Cooking Frozen Chicken

If you're really in a hurry and just can't go through the process of defrosting chicken using even the quickest method, there are ways to get the job done.

Cooking from the frozen state is OK in many dishes, just remember that you'll need to add about 50% more cooking time to compensate. You'll also have to make sure that internal temperature of your chicken has reached at least 165 degrees Fahrenheit or that the juices run completely clear. The best way to sure is to use a meat thermometer.

Using a microwave is a fast method, but many people don't like the results.

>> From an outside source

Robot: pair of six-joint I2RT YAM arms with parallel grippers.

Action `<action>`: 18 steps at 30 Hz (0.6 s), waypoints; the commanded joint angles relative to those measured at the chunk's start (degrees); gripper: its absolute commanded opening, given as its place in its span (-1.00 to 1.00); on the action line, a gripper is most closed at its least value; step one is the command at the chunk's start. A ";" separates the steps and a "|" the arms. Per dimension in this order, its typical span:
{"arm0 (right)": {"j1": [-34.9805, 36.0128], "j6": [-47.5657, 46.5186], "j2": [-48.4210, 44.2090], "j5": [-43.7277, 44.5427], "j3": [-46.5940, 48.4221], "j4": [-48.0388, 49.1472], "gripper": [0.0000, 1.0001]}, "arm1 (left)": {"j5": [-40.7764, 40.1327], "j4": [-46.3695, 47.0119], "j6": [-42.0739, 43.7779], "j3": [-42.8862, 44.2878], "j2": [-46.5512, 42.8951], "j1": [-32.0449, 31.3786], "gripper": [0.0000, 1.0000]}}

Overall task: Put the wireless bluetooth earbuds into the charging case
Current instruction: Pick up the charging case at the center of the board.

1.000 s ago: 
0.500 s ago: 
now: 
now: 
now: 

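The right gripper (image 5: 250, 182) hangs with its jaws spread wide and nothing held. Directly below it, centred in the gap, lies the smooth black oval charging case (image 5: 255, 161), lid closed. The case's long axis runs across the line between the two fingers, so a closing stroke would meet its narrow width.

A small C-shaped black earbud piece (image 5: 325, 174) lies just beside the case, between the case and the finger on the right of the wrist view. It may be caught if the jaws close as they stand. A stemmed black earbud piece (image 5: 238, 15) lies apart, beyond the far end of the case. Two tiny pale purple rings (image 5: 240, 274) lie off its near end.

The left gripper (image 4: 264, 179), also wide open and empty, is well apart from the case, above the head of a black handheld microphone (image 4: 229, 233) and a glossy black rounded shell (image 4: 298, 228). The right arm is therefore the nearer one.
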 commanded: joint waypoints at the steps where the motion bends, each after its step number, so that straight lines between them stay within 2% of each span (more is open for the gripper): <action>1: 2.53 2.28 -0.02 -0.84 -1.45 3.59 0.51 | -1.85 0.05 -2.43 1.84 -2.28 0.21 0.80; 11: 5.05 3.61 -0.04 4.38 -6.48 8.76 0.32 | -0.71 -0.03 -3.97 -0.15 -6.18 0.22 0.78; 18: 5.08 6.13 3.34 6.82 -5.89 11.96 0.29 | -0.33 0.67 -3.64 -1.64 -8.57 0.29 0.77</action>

Using a slow-cooker, while easy, is not recommended because the frozen chicken doesn't reach a safe temperature fast enough to prevent bacteria growth. I admit that I have done this before with no ill effects, but my "slow" cooker has always been on the very hot side (more than I like, actually). A conventional oven is best used.

For frozen chicken breast or tenders: 

Consider slicing strips or slivers from the frozen chicken. It's often easier to cut or slice from the frozen state and the smaller, thinner pieces defrost quicker or can cook quickly enough to avoid bacteria growth.

For Whole Chickens:

That's right! You can safely do this, but it's not recommended for safety sake using a conventional oven.

There is an amazingly cool cooking device called the NuWave Infrared Oven that can actually cook an entire small, whole bird from frozen in about 2 hours.
It's true! I've recently done this myself. 

I got one of these as a gift and I was somewhat skeptical regarding this and other claims. But the NuWave is the real deal. The easy to read instruction booklet said to count on about 25 minutes from frozen on maximum setting. My 3 lb. bird should have taken 75 minutes according to this. It actually took 90 minutes, but I think it was pretty much on the money considering the fact that I like my chicken very well done and pretty much falling off the bone.

The NuWave did a nice job of crisping up the skin as well. The added bonus was that it didn't heat up the kitchen at all. It just recirculated the hot air in convection style as it simultaneously roasted with infrared heat. Pretty cool. Pretty convenient!